**Work to be completed**
Without changing a thing, reproduce the entire listing and leave out its pictures.
=== Section Start ===
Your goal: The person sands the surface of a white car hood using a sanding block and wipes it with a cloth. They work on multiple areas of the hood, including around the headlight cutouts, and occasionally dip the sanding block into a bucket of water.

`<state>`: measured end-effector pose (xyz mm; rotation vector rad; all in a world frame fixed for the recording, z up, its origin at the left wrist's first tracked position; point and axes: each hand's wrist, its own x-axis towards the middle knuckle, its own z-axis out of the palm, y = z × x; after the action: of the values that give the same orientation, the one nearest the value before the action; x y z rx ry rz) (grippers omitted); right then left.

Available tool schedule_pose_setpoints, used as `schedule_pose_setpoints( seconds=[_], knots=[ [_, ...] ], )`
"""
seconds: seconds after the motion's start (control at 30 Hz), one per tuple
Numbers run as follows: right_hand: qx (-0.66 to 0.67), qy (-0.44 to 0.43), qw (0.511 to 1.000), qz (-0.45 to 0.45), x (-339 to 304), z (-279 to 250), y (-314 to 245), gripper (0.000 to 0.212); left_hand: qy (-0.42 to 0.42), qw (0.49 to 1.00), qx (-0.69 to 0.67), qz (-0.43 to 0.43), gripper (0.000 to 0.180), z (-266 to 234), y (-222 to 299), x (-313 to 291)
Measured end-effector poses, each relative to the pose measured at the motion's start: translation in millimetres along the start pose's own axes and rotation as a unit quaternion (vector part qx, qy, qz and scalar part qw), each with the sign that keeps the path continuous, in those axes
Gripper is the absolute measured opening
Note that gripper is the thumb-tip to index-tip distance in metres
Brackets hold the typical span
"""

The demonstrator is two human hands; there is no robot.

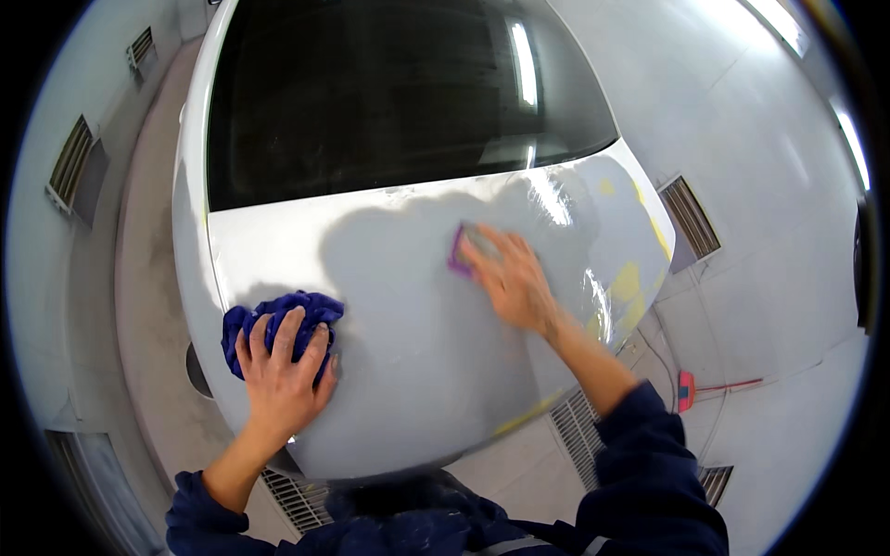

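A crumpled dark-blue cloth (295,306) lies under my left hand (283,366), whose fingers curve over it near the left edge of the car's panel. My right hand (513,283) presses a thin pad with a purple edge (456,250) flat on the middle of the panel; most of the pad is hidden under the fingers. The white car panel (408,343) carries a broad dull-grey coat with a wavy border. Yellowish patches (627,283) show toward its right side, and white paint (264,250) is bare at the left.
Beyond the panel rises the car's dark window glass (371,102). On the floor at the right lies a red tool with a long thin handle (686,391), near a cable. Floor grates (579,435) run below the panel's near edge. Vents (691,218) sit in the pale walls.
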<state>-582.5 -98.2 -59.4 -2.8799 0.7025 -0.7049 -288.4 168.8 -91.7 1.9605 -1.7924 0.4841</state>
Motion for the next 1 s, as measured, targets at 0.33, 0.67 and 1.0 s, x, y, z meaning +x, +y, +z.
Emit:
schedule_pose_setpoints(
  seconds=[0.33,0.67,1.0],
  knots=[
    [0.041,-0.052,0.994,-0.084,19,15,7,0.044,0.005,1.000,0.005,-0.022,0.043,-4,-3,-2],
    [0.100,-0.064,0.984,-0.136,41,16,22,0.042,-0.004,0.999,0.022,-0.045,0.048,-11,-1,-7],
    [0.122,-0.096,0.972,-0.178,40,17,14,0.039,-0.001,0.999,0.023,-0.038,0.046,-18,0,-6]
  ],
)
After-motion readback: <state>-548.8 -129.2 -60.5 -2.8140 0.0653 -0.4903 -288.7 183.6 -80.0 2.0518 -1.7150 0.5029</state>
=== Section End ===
**Reply to the exercise**
Your goal: The person sands the surface of a white car hood using a sanding block and wipes it with a cloth. They work on multiple areas of the hood, including around the headlight cutouts, and occasionally dip the sanding block into a bucket of water.

`<state>`: measured end-effector pose (xyz mm; rotation vector rad; all in a world frame fixed for the recording, z up, its origin at the left wrist's first tracked position; point and axes: each hand's wrist, its own x-axis towards the middle knuckle, its own z-axis out of the palm, y = z × x; after the action: of the values that give the same orientation, the one nearest the value before the action; x y z rx ry rz) (grippers omitted); right then left.

Available tool schedule_pose_setpoints, used as `schedule_pose_setpoints( seconds=[_], knots=[ [_, ...] ], )`
"""
seconds: seconds after the motion's start (control at 30 Hz), one per tuple
Numbers run as follows: right_hand: qx (-0.66 to 0.67), qy (-0.44 to 0.43), qw (0.511 to 1.000), qz (-0.45 to 0.45), x (-339 to 304), z (-279 to 250), y (-314 to 245), gripper (0.000 to 0.212); left_hand: qy (-0.42 to 0.42), qw (0.49 to 1.00), qx (-0.69 to 0.67), qz (-0.43 to 0.43), gripper (0.000 to 0.180), z (-266 to 234), y (-222 to 299), x (-313 to 291)
Measured end-effector poses, each relative to the pose measured at the motion's start: translation in millimetres along the start pose's own axes and rotation as a unit quaternion (vector part qx, qy, qz and scalar part qw), each with the sign that keeps the path continuous, in those axes
Gripper is the absolute measured opening
Note that gripper is the thumb-tip to index-tip distance in metres
Brackets hold the typical span
"""

The demonstrator is two human hands; there is no robot.


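A crumpled dark-blue cloth (295,306) lies under my left hand (283,366), whose fingers curve over it near the left edge of the car's panel. My right hand (513,283) presses a thin pad with a purple edge (456,250) flat on the middle of the panel; most of the pad is hidden under the fingers. The white car panel (408,343) carries a broad dull-grey coat with a wavy border. Yellowish patches (627,283) show toward its right side, and white paint (264,250) is bare at the left.
Beyond the panel rises the car's dark window glass (371,102). On the floor at the right lies a red tool with a long thin handle (686,391), near a cable. Floor grates (579,435) run below the panel's near edge. Vents (691,218) sit in the pale walls.
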<state>-582.5 -98.2 -59.4 -2.8799 0.7025 -0.7049 -288.4 168.8 -91.7 1.9605 -1.7924 0.4841</state>
Motion for the next 1 s, as measured, targets at 0.33, 0.67 and 1.0 s, x, y, z meaning +x, +y, +z.
Emit:
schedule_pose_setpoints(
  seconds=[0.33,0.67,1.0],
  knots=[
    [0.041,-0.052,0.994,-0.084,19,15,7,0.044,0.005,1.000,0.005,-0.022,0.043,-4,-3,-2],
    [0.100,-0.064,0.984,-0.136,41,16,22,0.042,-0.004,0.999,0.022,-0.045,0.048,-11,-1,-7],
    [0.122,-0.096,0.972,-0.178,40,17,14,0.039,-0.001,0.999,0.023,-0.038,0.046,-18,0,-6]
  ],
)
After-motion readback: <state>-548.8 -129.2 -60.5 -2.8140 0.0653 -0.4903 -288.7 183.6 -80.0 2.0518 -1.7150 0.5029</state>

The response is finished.